## EXERCISE INSTRUCTIONS
Output the listing below verbatim, without images.

###

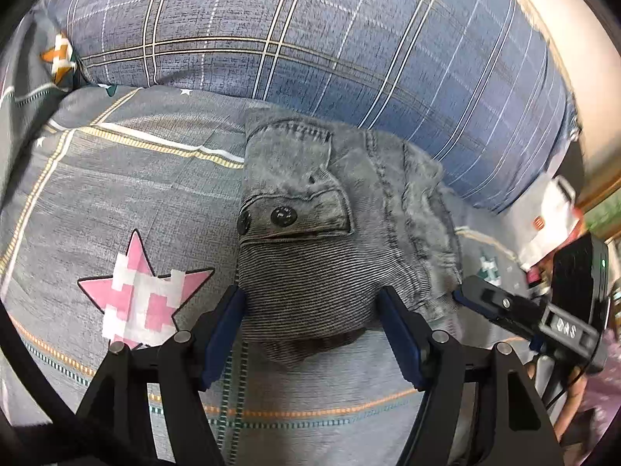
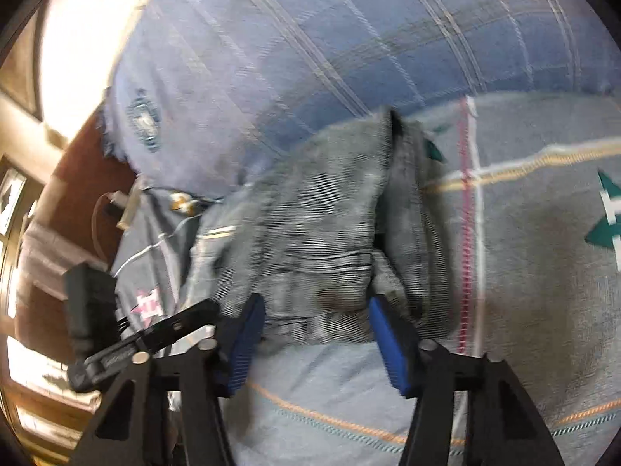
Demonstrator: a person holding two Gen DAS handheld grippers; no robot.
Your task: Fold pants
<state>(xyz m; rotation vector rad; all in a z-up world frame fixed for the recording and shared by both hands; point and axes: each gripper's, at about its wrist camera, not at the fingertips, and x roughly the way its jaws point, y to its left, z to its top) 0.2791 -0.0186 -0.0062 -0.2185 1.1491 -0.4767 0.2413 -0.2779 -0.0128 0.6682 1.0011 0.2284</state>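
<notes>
- Pants (image 1: 330, 233): grey denim, folded into a compact bundle, lying on the bed's grey patterned sheet (image 1: 116, 194), right up against the blue plaid pillow (image 1: 310, 39) behind.
- Two dark buttons (image 1: 283, 216) on a pocket flap face up in my left wrist view.
- Left gripper (image 1: 310, 303): I see it low over the sheet, pointing at the bundle's near edge, jaws apart, one blue pad on each side of the fabric; whether the pads touch the cloth I can't tell.
- Right gripper (image 2: 316, 310): jaws also spread wide, straddling the near edge of the pants (image 2: 318, 233); this view is blurred, contact unclear.
- Right gripper shows in the left view (image 1: 543, 310), coming in from the right side, tip close to the bundle's right edge.
- Pink star print (image 1: 143, 291) on the sheet sits left of the left jaws.
</notes>
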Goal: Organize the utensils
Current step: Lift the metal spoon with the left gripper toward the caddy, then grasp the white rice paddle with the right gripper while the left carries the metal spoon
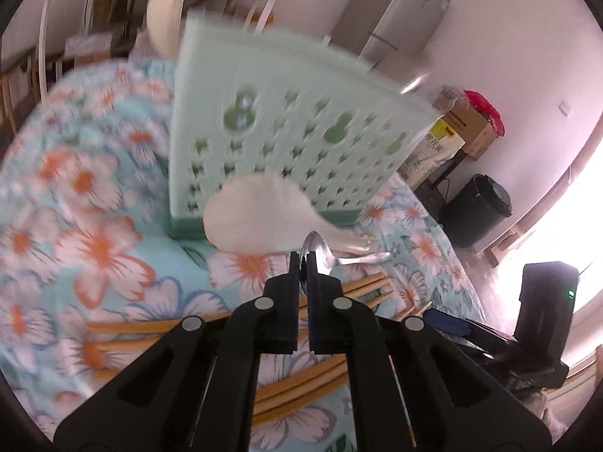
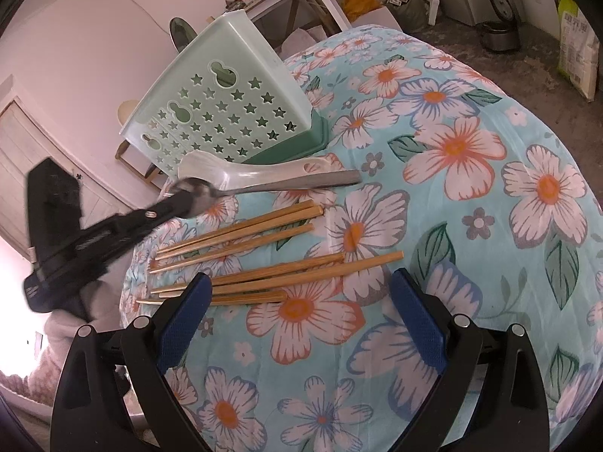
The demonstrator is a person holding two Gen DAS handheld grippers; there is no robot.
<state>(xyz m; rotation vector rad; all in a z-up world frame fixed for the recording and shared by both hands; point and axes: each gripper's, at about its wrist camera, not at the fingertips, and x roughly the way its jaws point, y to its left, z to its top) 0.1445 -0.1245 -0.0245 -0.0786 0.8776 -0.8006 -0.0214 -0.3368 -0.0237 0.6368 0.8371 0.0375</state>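
- Left hand-held gripper point(image 1: 303, 260) pinches the metal spoon point(image 2: 264, 185) by its bowl — likely lifting it toward the green holder point(image 2: 222, 101).
- Right hand-held gripper point(image 2: 297, 290) hangs wide open, empty, over the chopsticks point(image 2: 279, 275) on the tabletop point(image 2: 471, 196).

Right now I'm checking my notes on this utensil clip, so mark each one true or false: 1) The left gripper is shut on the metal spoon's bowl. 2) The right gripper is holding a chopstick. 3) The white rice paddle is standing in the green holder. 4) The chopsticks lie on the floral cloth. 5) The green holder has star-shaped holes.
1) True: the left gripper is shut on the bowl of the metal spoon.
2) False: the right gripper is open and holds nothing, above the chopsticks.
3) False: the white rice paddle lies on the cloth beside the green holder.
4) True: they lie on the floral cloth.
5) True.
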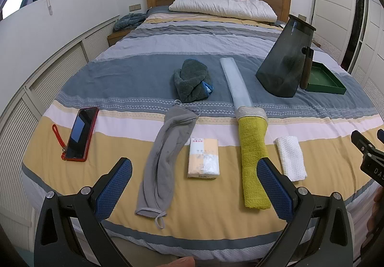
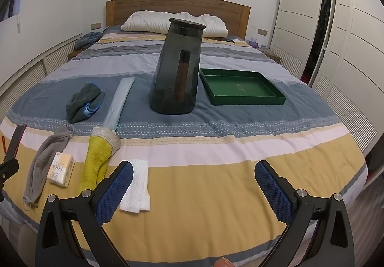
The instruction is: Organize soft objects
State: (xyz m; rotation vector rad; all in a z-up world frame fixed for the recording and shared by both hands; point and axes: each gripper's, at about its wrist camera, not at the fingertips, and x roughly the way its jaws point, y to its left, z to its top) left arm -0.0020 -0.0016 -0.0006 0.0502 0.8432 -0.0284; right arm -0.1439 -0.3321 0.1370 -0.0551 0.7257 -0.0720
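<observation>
Soft things lie in a row on the striped bed: a grey cloth point(image 1: 164, 161) point(image 2: 45, 159), a tissue pack point(image 1: 204, 157) point(image 2: 61, 168), a yellow towel point(image 1: 254, 159) point(image 2: 96, 161) with a pale blue sleeve point(image 1: 236, 82) point(image 2: 120, 101) at its far end, a white folded cloth point(image 1: 290, 157) point(image 2: 138, 185), and a dark green bundled towel point(image 1: 192, 81) point(image 2: 82, 101). My left gripper point(image 1: 194, 185) is open above the tissue pack and towel. My right gripper point(image 2: 194, 185) is open and empty over bare bed, right of the white cloth.
A dark grey tilted bin point(image 2: 176, 68) point(image 1: 285, 60) stands mid-bed beside a green tray point(image 2: 242, 87) point(image 1: 324, 80). A red-cased phone point(image 1: 80, 133) lies at left. A pillow point(image 1: 223, 6) and headboard are at the back, wardrobes point(image 2: 336, 51) at right.
</observation>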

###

## WORKED SOLUTION
Demonstrator: a person holding two Gen DAS handheld grippers; no robot.
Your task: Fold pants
<state>(xyz m; rotation vector rad; all in a z-up world frame fixed for the recording and shared by both hands; point and axes: each gripper's, at about its wrist camera, not at the fingertips, and x roughly the way its jaws point, y to its left, z to its top) 0.2791 -0.0186 -0.0062 -0.2185 1.1491 -0.4767 0.2413 -0.2779 -0.0128 0.6682 1.0011 0.2284</state>
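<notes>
- Pants (image 1: 330, 233): grey denim, folded into a compact bundle, lying on the bed's grey patterned sheet (image 1: 116, 194), right up against the blue plaid pillow (image 1: 310, 39) behind.
- Two dark buttons (image 1: 283, 216) on a pocket flap face up in my left wrist view.
- Left gripper (image 1: 310, 303): I see it low over the sheet, pointing at the bundle's near edge, jaws apart, one blue pad on each side of the fabric; whether the pads touch the cloth I can't tell.
- Right gripper (image 2: 316, 310): jaws also spread wide, straddling the near edge of the pants (image 2: 318, 233); this view is blurred, contact unclear.
- Right gripper shows in the left view (image 1: 543, 310), coming in from the right side, tip close to the bundle's right edge.
- Pink star print (image 1: 143, 291) on the sheet sits left of the left jaws.
</notes>
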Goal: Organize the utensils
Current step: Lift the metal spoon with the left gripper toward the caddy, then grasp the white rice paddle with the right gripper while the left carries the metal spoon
The demonstrator is a person holding two Gen DAS handheld grippers; there is no robot.
<state>(xyz m; rotation vector rad; all in a z-up world frame fixed for the recording and shared by both hands; point and axes: each gripper's, at about its wrist camera, not at the fingertips, and x roughly the way its jaws point, y to its left, z to its top) 0.1445 -0.1245 -0.0245 -0.0786 0.8776 -0.8006 -0.0214 -0.3368 -0.0237 0.6368 0.8371 0.0375</state>
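- Left hand-held gripper point(image 1: 303, 260) pinches the metal spoon point(image 2: 264, 185) by its bowl — likely lifting it toward the green holder point(image 2: 222, 101).
- Right hand-held gripper point(image 2: 297, 290) hangs wide open, empty, over the chopsticks point(image 2: 279, 275) on the tabletop point(image 2: 471, 196).

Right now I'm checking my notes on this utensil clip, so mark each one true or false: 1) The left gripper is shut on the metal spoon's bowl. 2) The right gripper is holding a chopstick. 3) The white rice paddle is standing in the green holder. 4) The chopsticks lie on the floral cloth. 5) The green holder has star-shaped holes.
1) True: the left gripper is shut on the bowl of the metal spoon.
2) False: the right gripper is open and holds nothing, above the chopsticks.
3) False: the white rice paddle lies on the cloth beside the green holder.
4) True: they lie on the floral cloth.
5) True.
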The instruction is: Organize soft objects
State: (xyz m; rotation vector rad; all in a z-up world frame fixed for the recording and shared by both hands; point and axes: each gripper's, at about its wrist camera, not at the fingertips, and x roughly the way its jaws point, y to its left, z to its top) left arm -0.0020 -0.0016 -0.0006 0.0502 0.8432 -0.0284; right arm -0.1439 -0.3321 0.1370 -0.0551 0.7257 -0.0720
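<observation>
Soft things lie in a row on the striped bed: a grey cloth point(image 1: 164, 161) point(image 2: 45, 159), a tissue pack point(image 1: 204, 157) point(image 2: 61, 168), a yellow towel point(image 1: 254, 159) point(image 2: 96, 161) with a pale blue sleeve point(image 1: 236, 82) point(image 2: 120, 101) at its far end, a white folded cloth point(image 1: 290, 157) point(image 2: 138, 185), and a dark green bundled towel point(image 1: 192, 81) point(image 2: 82, 101). My left gripper point(image 1: 194, 185) is open above the tissue pack and towel. My right gripper point(image 2: 194, 185) is open and empty over bare bed, right of the white cloth.
A dark grey tilted bin point(image 2: 176, 68) point(image 1: 285, 60) stands mid-bed beside a green tray point(image 2: 242, 87) point(image 1: 324, 80). A red-cased phone point(image 1: 80, 133) lies at left. A pillow point(image 1: 223, 6) and headboard are at the back, wardrobes point(image 2: 336, 51) at right.
</observation>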

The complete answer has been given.